[INSTRUCTIONS TO FOLLOW]:
Could you copy every line of the data that contains the word "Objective"?

[DATA EXTRACTS]:
************

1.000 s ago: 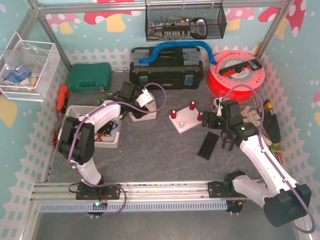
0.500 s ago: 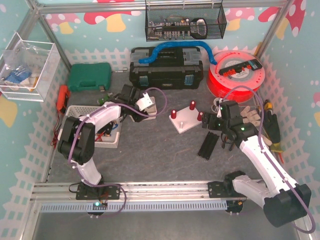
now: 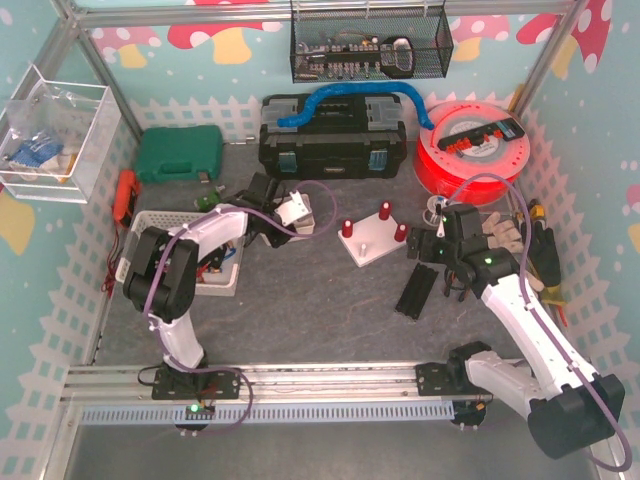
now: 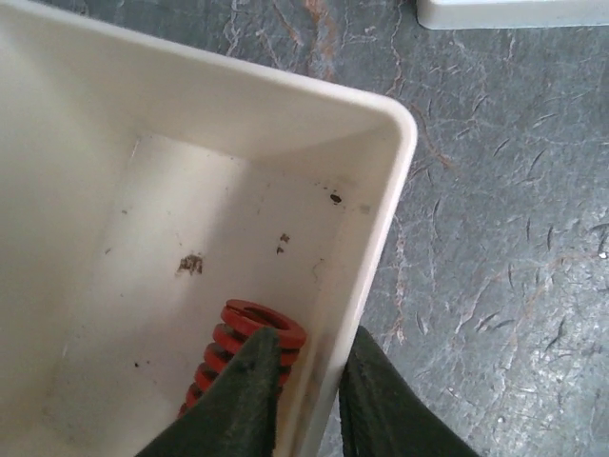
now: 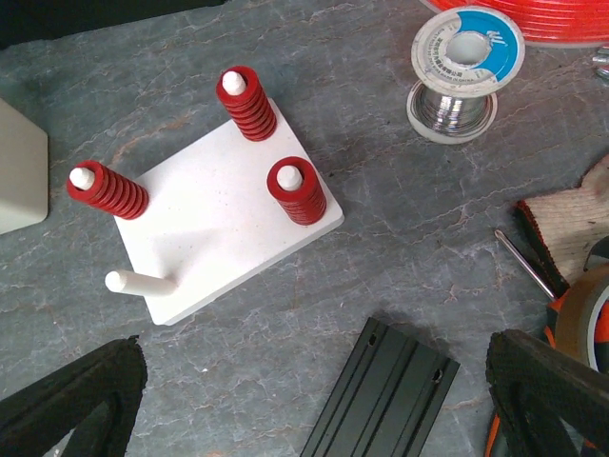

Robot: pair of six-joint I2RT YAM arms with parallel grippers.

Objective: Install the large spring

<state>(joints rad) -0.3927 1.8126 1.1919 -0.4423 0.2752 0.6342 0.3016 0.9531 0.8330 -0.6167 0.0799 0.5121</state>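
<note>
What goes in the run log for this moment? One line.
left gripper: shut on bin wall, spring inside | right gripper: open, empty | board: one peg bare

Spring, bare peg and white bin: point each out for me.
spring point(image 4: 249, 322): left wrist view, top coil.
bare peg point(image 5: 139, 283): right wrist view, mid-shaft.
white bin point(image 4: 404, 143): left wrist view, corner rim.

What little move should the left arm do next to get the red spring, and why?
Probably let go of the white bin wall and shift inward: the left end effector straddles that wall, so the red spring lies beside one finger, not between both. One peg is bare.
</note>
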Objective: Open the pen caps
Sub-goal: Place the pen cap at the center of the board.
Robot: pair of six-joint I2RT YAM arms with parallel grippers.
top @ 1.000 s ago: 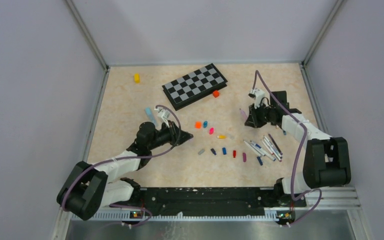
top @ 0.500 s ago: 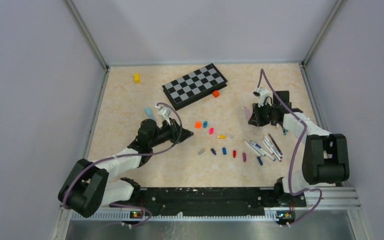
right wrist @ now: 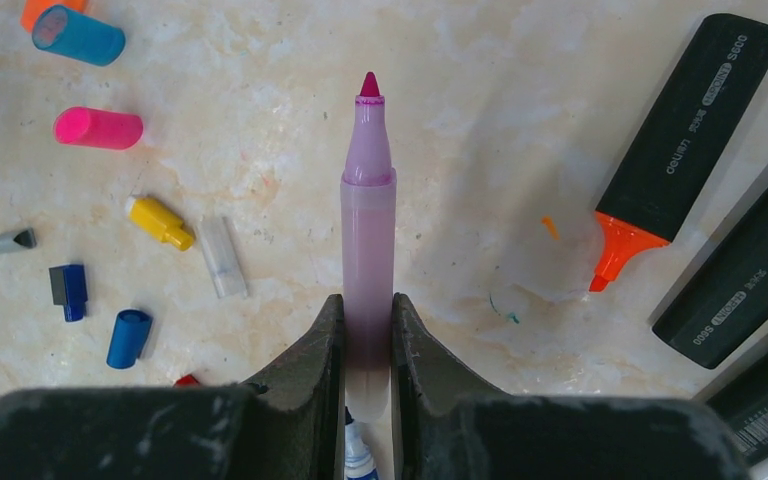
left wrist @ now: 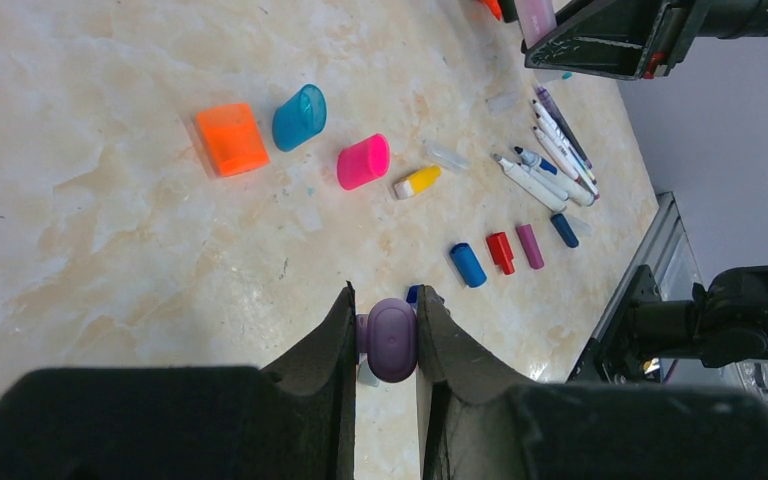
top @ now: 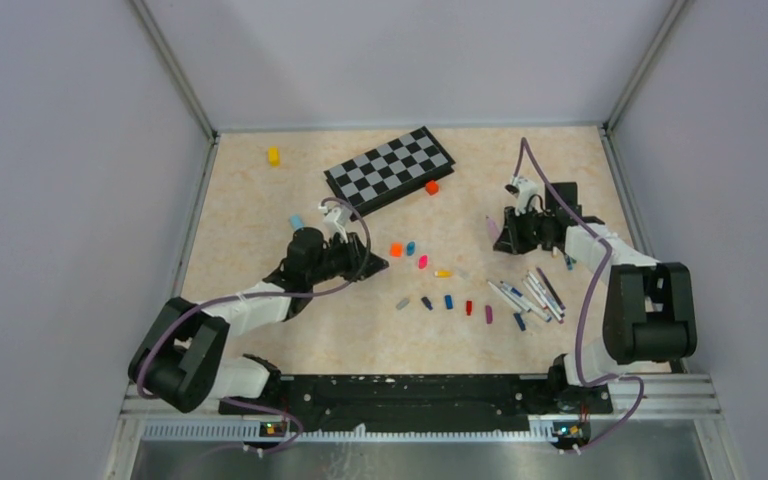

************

[SOLUTION]:
Objective: Install the large spring
Objective: Open the pen caps

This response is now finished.